Reactions: Thank You! 1


----------



## Schroedc (Aug 9, 2016)

If the blade hasn't been sharpened much I wouldn't do anything with the set as long as he didn't take a ton of material off the teeth, As you sharpen them the set will get a bit less each time but again, unless you really shorten the teeth there should be plenty of set still left. For what the blades cost for my mill, I'll sharpen them a few times and then pitch them

Reactions: Thank You! 1


----------



## Dennis Ford (Aug 9, 2016)

+1 on problems with the set. Sharpening with a dremel is certainly doable for a fairly new blade, I have some doubts about it after a couple times. Getting a consistent set is not easy even with a jig, the teeth spring back some from being bent and the difference between them springing back to the same place and being set too far is quite small.

Reactions: Thank You! 1


----------



## Patrude (Aug 9, 2016)

I sharpen my resaw blades at the grinder. I start by finding the angel I want, scribe a line on the flat tool rest & go from there, with the band ma king light contact to the stone. I have never done anything with the set, I get 3 -4 sharpenings per blade. Unless you have a tool to insure accurate and consistent set you are likely to get rough finish. One way to check for teeth out of set; mount & tension the blade. Position a block of wood so it barely touches the teeth.

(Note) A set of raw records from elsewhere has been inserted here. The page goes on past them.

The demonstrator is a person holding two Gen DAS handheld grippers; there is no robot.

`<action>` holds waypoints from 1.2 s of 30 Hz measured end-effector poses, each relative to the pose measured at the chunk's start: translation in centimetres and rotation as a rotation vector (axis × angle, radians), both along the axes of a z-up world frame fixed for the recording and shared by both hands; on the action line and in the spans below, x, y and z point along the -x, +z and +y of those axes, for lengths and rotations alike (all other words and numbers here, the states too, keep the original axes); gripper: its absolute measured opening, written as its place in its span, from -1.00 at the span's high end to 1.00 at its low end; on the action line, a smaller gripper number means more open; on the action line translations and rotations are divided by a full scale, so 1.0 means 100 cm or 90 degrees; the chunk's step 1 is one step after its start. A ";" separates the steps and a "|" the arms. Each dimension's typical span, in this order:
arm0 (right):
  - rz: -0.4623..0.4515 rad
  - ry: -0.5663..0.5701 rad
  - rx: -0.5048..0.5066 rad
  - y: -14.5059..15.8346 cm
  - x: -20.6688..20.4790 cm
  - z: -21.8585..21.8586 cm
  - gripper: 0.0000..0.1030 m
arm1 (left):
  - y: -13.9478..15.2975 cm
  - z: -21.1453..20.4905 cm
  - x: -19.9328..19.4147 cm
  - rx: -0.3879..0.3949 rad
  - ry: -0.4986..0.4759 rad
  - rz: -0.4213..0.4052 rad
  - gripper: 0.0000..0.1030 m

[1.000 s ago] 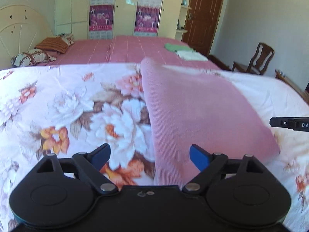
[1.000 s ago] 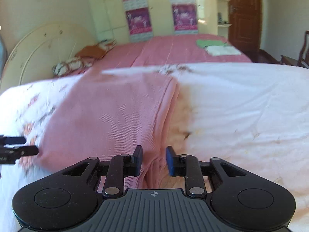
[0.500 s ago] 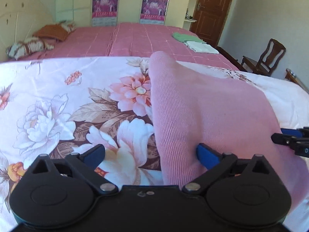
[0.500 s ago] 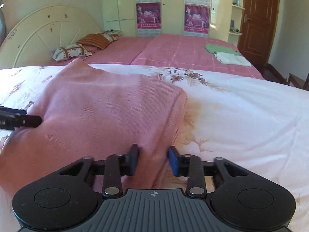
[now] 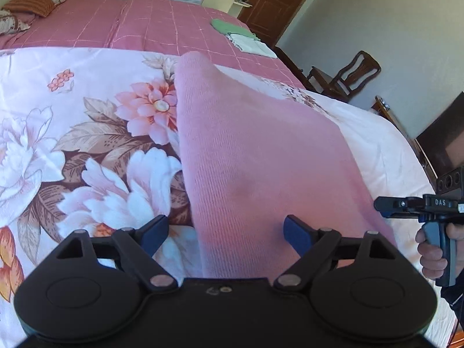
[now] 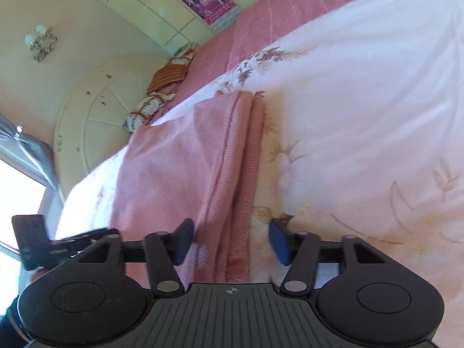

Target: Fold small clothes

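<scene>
Two grippers frame one pink knit garment, which lies folded on a floral bedsheet printed with large white and peach blossoms and brown leaves. Through the left wrist camera the cloth fills the centre of the frame as a long, finely ribbed band, narrowing toward a rounded hump at upper centre. The left gripper stands spread wide, blue-tipped fingers apart, with the garment's near end between them and pinched by neither. The right gripper is likewise spread; between its fingers run stacked folded edges of the cloth, thick corded ribs lying side by side like rolled seams. At lower right of the left view a hand grips the other tool's handle. Farther back, a pink checked bedspread carries green and white folded cloths.
</scene>
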State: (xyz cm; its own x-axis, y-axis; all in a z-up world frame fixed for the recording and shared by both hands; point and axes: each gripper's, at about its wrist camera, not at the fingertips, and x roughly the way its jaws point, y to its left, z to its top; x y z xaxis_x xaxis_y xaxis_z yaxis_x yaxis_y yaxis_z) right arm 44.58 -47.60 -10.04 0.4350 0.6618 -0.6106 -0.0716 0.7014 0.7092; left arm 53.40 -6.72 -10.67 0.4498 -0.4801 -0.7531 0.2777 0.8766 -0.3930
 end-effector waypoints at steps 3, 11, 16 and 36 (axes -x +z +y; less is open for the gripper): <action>-0.006 0.009 0.000 0.004 -0.002 -0.003 -0.27 | -0.002 0.002 -0.002 0.005 -0.005 0.002 -0.61; -0.035 0.075 0.014 -0.003 -0.014 0.022 -0.27 | -0.003 -0.016 -0.021 -0.004 -0.009 -0.003 -0.34; -0.060 0.086 0.027 -0.005 -0.014 0.030 0.01 | 0.000 -0.023 -0.026 -0.008 -0.024 0.008 -0.11; -0.150 0.051 0.163 0.012 0.009 0.067 0.59 | 0.028 -0.070 -0.016 -0.151 -0.024 -0.084 0.47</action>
State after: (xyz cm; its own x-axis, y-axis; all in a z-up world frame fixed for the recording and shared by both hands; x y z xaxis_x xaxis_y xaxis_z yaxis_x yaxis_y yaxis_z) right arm 43.73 -40.86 -8.81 0.5368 0.5378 -0.6501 -0.2738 0.8399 0.4686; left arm 54.97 -13.73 -7.90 0.5362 -0.3148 -0.7832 0.3467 0.9281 -0.1357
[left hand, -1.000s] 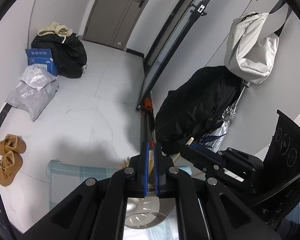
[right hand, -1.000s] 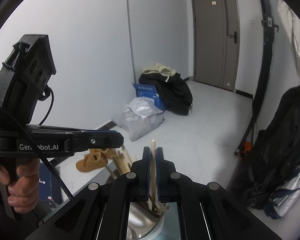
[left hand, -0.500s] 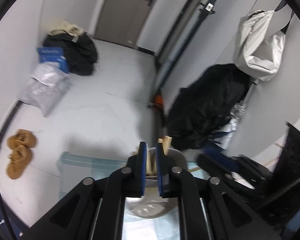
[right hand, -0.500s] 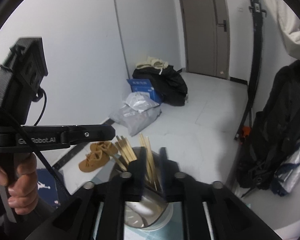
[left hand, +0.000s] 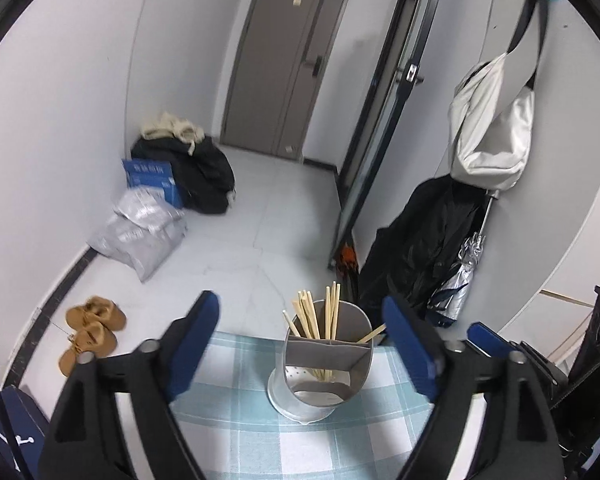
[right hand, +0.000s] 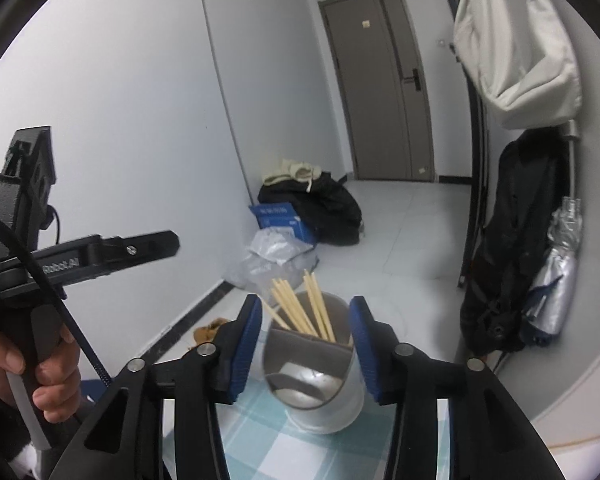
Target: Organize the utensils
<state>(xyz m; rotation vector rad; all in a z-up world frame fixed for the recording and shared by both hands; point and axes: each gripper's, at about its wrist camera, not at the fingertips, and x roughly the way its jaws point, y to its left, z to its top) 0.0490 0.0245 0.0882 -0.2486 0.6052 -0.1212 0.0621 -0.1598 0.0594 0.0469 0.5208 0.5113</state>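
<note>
A metal utensil holder (left hand: 326,364) with grey dividers stands on a blue checked cloth (left hand: 284,440). Several wooden chopsticks (left hand: 320,320) stand in its far compartment. My left gripper (left hand: 306,344) is wide open and empty, above and behind the holder. My right gripper (right hand: 304,344) is open and empty, its blue fingers (right hand: 244,344) on either side of the holder (right hand: 312,376) without touching it. The chopsticks (right hand: 304,304) lean left in the right wrist view. The left gripper's body (right hand: 80,256) shows at left, held by a hand.
The cloth's far edge lies just past the holder. Beyond it the floor holds brown shoes (left hand: 88,332), grey parcels (left hand: 140,228), a blue box and black bags (left hand: 204,176). A black coat (left hand: 424,240), an umbrella and a white bag (left hand: 492,136) hang at right.
Both grippers were shut on chopsticks over the holder. They have opened, the chopsticks now stand in the holder, and both grippers have drawn back.
</note>
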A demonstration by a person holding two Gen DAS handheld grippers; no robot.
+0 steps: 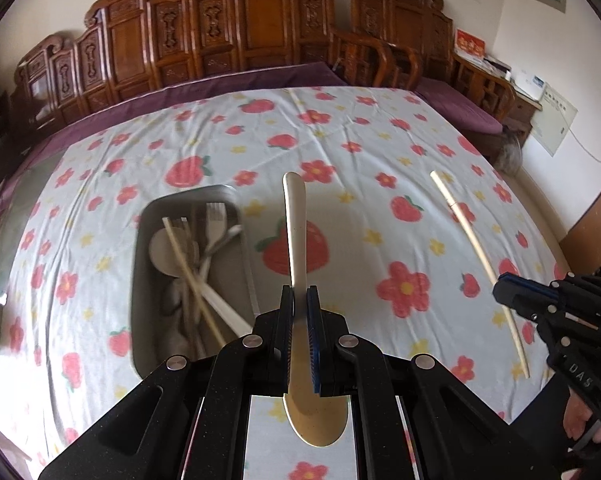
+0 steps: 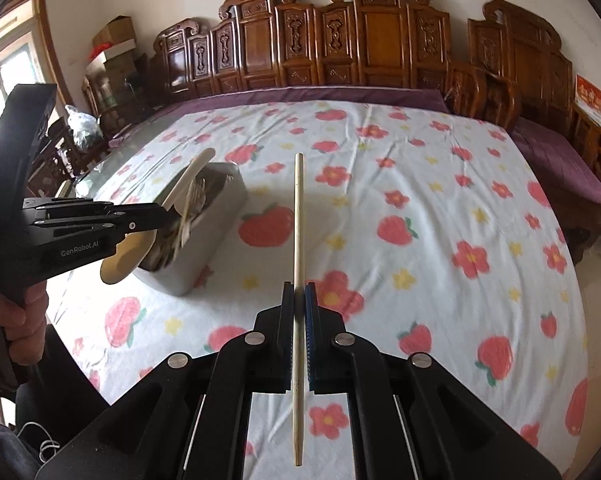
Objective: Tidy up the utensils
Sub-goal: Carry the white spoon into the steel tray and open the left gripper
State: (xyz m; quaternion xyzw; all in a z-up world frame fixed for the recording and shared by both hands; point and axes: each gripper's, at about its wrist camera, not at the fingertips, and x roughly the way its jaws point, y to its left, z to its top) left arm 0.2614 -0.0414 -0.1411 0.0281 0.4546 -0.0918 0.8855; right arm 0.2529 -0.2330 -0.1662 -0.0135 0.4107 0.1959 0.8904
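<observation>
My left gripper (image 1: 299, 294) is shut on a cream spoon (image 1: 296, 240), handle pointing away and bowl toward the camera. It hovers just right of a grey bin (image 1: 236, 200) that holds a fork, a spoon and chopsticks. From the right wrist view the left gripper (image 2: 168, 216) with the cream spoon (image 2: 126, 258) hangs in front of the grey bin (image 2: 220, 236). My right gripper (image 2: 299, 294) is shut on a single wooden chopstick (image 2: 298, 216) above the flowered cloth. In the left wrist view the right gripper (image 1: 500, 290) shows at the right, with the chopstick (image 1: 464, 222).
A white cloth (image 2: 420, 208) with red strawberries and flowers covers the table. Carved wooden chairs (image 2: 360, 40) and purple cushions line the far side. A person's hand (image 2: 24, 316) grips the left tool's handle at the near left.
</observation>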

Turn the blade by hand and mark any teeth that are out of set. Do both sides making adjustments as you go. Be sure to unplug the motor

Reactions: Thank You! 1 | Great Post 1


----------



## justallan (Aug 9, 2016)

Depending on what brand blades you use, if you save enough up you're sure welcome to come out and use my sharpener and setter. There, now you have a reason to come out!
I've read bunches on sharpening by hand and there are bunches of folks willing to argue either way.
On sharpening, I've read that you want to make a full sweep of the gullet with your dremmel to remove any tiny cracks that may be starting.
I think on setting the teeth if you were to put the bottom of the blade in a vice and find something as consistent as you can to slide on the tooth and having "stops" set up, you could get pretty close.
Go to Forestry Forum and do a search on tooth setters. There are a few different pretty simple homemade setters that look like they would work great.

Reactions: Like 1 | Thank You! 1


----------



## David Van Asperen (Aug 10, 2016)

@justallan 
Allan thanks for the offer and reason to for a road trip. Trying to put together any block of time is becoming a real chore. If it can happen I will let you know .
Thanks again
Dave

Reactions: Like 1


----------